Bankrupt discount retailer Ames to close its remaining 327 stores

21,500 workers will lose jobs, including 1,255 in Md.

August 15, 2002|By Meredith Cohn | Meredith Cohn,SUN STAFF

Unable to turn business around in the past year, bankrupt Ames Department Stores Inc. announced yesterday that it plans to close all of its 327 stores - including 20 in Maryland - and put 21,500 people out of work.

The move, subject to approval in U.S. Bankruptcy Court, would bring an end to the Rocky Hill, Conn.-based regional discount retailer, founded in 1958 but now unable to compete with industry giants such as Wal-Mart Stores Inc. and Target Corp.

The chain intends to conduct "going out of business" sales for the next 10 weeks.

Ames has gone through four rounds of store closings in the past year, shuttering 125 stores, including those in Baltimore, Timonium, Essex and Salisbury.

The 20 remaining stores in Maryland have 1,255 full- and part-time workers. There are four Ames stores in Baltimore County and one each in Bel Air, Laurel and Pasadena.

Most Ames stores are in the Northeast, Mid-Atlantic and Midwest.

Kurt Barnard, a consultant and president of Barnard's Retail Trend Report in Upper Montclair, N.J., said other discount retailers have been doing well in a generally lackluster retail environment.

"Consumers are realizing today that it's chic to save and fashionable to hunt for bargains," he said. "Ames is a small regional discount department store chain, and it was not able to stand up to the pricing and market power of the national giants like Wal-Mart, Kmart, Target, Family Dollar."

Barnard said he had not expected Ames to emerge from bankruptcy and survive in such a competitive environment.

"It's sad, but not surprising," he said. "They've been though a couple of rounds of store closings. They just weren't able to sell enough merchandise."

Ames filed for Chapter 11 bankruptcy protection in U.S. Bankruptcy Court in Manhattan, N.Y., on Aug. 20, 2001, when it had annual sales of about $4 billion and 452 stores. At the time, the company listed $2 billion in assets and $1.56 billion in liabilities.

It had previously filed for Chapter 11 bankruptcy protection in 1990, but the company was able to emerge two years later.

Company officials had also tried to rein in costs and restructure operations in an effort to emerge from bankruptcy again, but the retailer faced stiff competition and incurred heavy debt with its 1999 purchase of the 155-store Hills Stores Co. chain.

Ames reported that sales in the past year have been approximately $2.7 billion.

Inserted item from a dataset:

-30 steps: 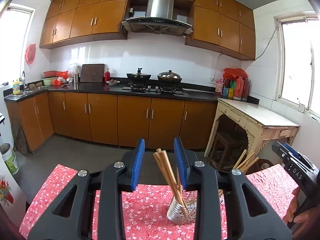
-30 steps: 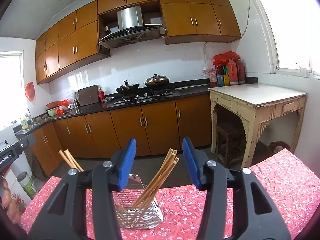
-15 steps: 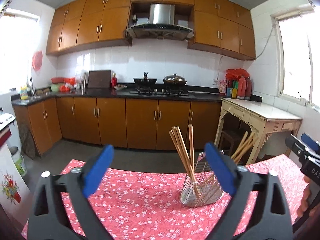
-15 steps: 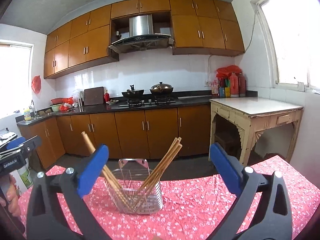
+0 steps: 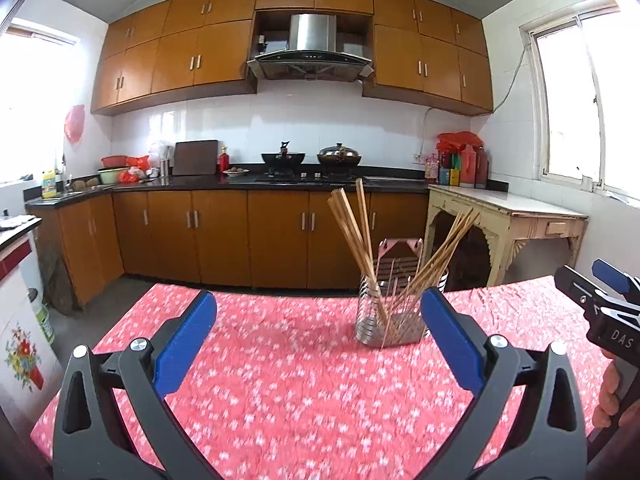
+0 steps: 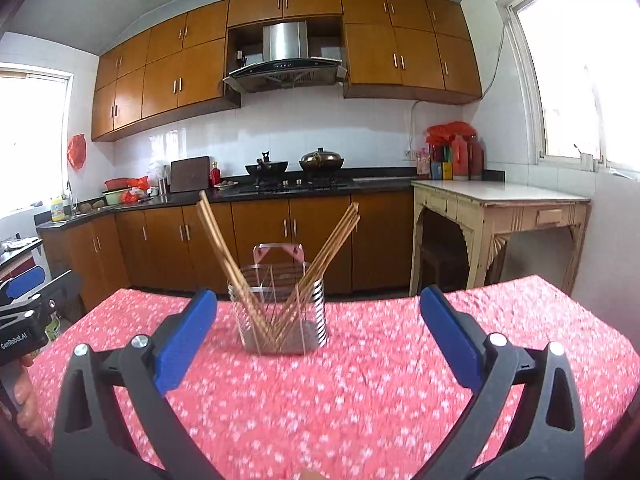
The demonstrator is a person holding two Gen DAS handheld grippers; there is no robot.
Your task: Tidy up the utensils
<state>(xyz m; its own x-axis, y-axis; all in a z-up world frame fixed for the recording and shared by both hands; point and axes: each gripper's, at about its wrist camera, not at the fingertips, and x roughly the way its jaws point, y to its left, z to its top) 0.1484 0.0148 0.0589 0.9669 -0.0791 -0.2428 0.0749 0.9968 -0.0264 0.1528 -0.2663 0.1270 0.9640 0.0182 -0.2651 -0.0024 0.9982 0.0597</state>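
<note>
A metal wire utensil holder point(image 5: 394, 312) point(image 6: 282, 312) stands on the red flowered tablecloth point(image 5: 288, 384) point(image 6: 360, 392). Two bunches of wooden chopsticks lean in it, one to the left point(image 5: 352, 240) point(image 6: 224, 248) and one to the right point(image 5: 436, 256) point(image 6: 328, 248). My left gripper point(image 5: 318, 340) is open and empty, short of the holder and left of it. My right gripper point(image 6: 318, 340) is open and empty, short of the holder. Each gripper shows at the edge of the other's view, the right one at the right point(image 5: 608, 304), the left one at the left point(image 6: 28, 304).
The table's far edge point(image 5: 320, 296) lies just behind the holder, with floor beyond. A cream side table point(image 5: 508, 216) stands at the right wall. Kitchen cabinets and a hob point(image 5: 304, 176) run along the back wall. A white appliance point(image 5: 20, 320) stands at the left.
Both grippers have opened wide, let go of the chopsticks in the holder and drawn back from it. The holder now looks smaller and farther away.
</note>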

"This was a wrenching decision, but the right course to take," Ames Chairman and CEO Joseph R. Ettore said in a statement. "Continued softness in sales, combined with tightening terms and slower shipments from our suppliers, have reduced our funds availability below critical levels.

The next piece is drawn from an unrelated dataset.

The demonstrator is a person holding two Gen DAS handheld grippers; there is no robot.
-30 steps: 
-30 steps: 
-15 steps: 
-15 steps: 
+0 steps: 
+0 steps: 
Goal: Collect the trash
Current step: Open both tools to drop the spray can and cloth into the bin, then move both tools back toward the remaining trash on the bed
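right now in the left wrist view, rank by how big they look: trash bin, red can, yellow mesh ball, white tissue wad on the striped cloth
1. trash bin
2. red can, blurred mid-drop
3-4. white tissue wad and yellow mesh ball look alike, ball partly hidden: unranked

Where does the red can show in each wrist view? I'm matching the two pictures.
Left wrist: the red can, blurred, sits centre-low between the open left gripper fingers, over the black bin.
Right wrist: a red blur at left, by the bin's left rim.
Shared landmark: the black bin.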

"To ensure the greatest possible value for our various shareholders -including our associates - Ames management has resolved to pursue an orderly liquidation of the company now, rather than continue along a path that would further diminish our resources and lead Ames to default on its lending agreements."

Bankruptcy Court Judge Robert E. Gerber is expected to approve the request today, said Tony Herrling, an Ames spokesman.

Ames said it plans to designate a liquidator to sell off merchandise beginning Sunday. The company intends to honor gift cards and will take returns through Aug. 25 on merchandise purchased before the liquidation.

Store employees are expected to keep their jobs through much of the 10-week liquidation sales, according to the company. Distribution center jobs will be eliminated when all merchandise reaches the stores. Most positions at the company's headquarters, about 420, were cut yesterday.

The company set up a hot line for employees, 1-888-745-7755, and planned to update its Web site,, with customer and employee information.

Ames will seek buyers for its stores and distribution facilities, possibly other retailers.

Shares, traded over-the-counter, closed yesterday at a half-cent, down 5.5 cents.